By refactoring out the surrounding try/catch block, and passing in the inside code via an Action, we're able to create a new method, Try.

In order to leverage this method, the caller would need to pass in the code that they would want executed within the try block through a lambda expression.

public void MyMethod()  
{
  Try(() =>
  {
    SomeScaryStuff();
  });
}

public void AnotherMethod()  
{
  Try(() =>
  {
    LessScaryStuffButStillPrettyScary();
  });
}

With this approach we're able to encapsulate all of the logic that our try/catch blocks contain into a single location. Need to change the logging approach when an exception is thrown? No problem, we just need to update our Try method and we're good to go.

But wait, there's more! Consider the need to connect to a database through ADO. First you need to establish a connection to your database, and then you need to create a command to execute against that connection.

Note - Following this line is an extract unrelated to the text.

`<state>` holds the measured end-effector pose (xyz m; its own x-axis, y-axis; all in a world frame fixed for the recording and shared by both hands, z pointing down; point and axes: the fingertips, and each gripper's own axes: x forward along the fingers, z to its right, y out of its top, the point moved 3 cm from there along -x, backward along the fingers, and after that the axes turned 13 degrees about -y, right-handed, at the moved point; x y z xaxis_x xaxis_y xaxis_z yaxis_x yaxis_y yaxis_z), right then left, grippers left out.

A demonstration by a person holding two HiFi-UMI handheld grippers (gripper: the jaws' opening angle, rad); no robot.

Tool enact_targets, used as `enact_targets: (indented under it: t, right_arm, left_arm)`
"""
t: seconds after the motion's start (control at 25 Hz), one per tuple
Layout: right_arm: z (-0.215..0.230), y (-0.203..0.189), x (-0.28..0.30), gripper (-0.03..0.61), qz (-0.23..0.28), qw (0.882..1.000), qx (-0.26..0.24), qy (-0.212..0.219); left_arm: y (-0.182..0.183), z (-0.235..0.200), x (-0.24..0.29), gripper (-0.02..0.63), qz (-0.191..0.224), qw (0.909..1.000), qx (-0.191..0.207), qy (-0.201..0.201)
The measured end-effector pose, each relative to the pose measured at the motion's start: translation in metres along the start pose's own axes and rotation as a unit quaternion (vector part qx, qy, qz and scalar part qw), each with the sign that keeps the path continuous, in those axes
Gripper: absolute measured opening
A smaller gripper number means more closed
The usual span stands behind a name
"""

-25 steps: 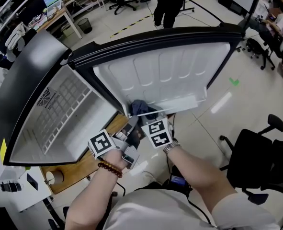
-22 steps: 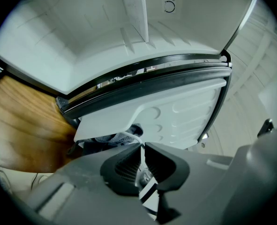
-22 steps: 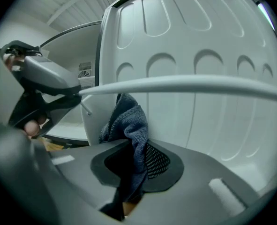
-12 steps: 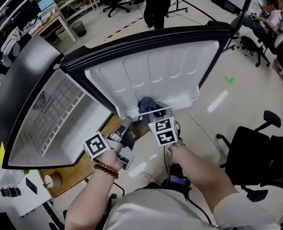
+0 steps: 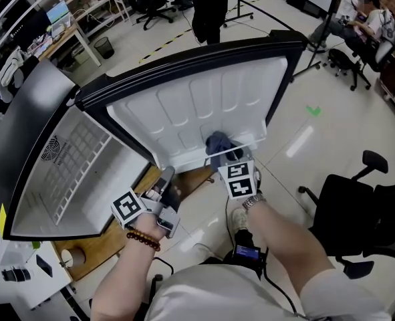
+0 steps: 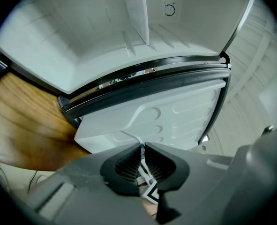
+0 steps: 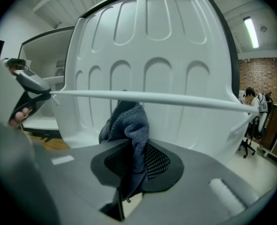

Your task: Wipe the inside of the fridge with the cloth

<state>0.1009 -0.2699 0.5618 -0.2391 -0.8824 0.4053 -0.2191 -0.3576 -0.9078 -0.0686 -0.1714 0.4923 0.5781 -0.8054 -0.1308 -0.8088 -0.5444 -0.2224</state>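
Right gripper pinches the grey-blue cloth. Cloth sits against the white inner liner of the open fridge door, just behind the door's 1 white rail. Left gripper: jaws nearly together, nipping the rail's left end.

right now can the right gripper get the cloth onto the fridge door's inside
Probably yes: the right gripper holds the cloth close to the door liner; only a thin rail crosses there.
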Motion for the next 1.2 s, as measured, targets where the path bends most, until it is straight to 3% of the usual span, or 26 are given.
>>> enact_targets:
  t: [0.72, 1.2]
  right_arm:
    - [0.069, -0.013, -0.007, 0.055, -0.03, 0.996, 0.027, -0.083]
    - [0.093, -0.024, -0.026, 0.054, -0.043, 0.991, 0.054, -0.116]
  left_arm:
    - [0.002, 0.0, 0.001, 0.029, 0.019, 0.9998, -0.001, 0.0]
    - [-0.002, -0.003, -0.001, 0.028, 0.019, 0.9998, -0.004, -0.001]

using(var connection = new SqlConnection("myConnectionString"))  
{
  using(var command = new SqlCommand("dbo.myCommand", connection)
  {
    // do some work
  }
}

This is a pretty common setup, but has a couple drawbacks. First and foremost, it is verbose. The ceremony to call a procedure is multiple lines long. Secondly, if you ever needed to change how you retrieved your connection string... it'd be a sizable effort to update every procedure call. But there's hope! By applying some functional refactoring, we can abstract these implementation details away from the callers and make our procedure calls more succinct.

...
ExecuteCommand("dbo.myCommand", () => {  
  // do work
});
...

public void ExecuteCommand(string commandName, Action operation)  
{
  using(var connection = new SqlConnection("myConnectionString"))
  {
    using(var command = new SqlCommand("dbo.myCommand", connection)
    {
      operation();
    }
  }
}

As we can see, this approach can be applied to a lot of different scenarios. Logic and implementation details are hiding everywhere!, so don't always think Inside out... try Outside in!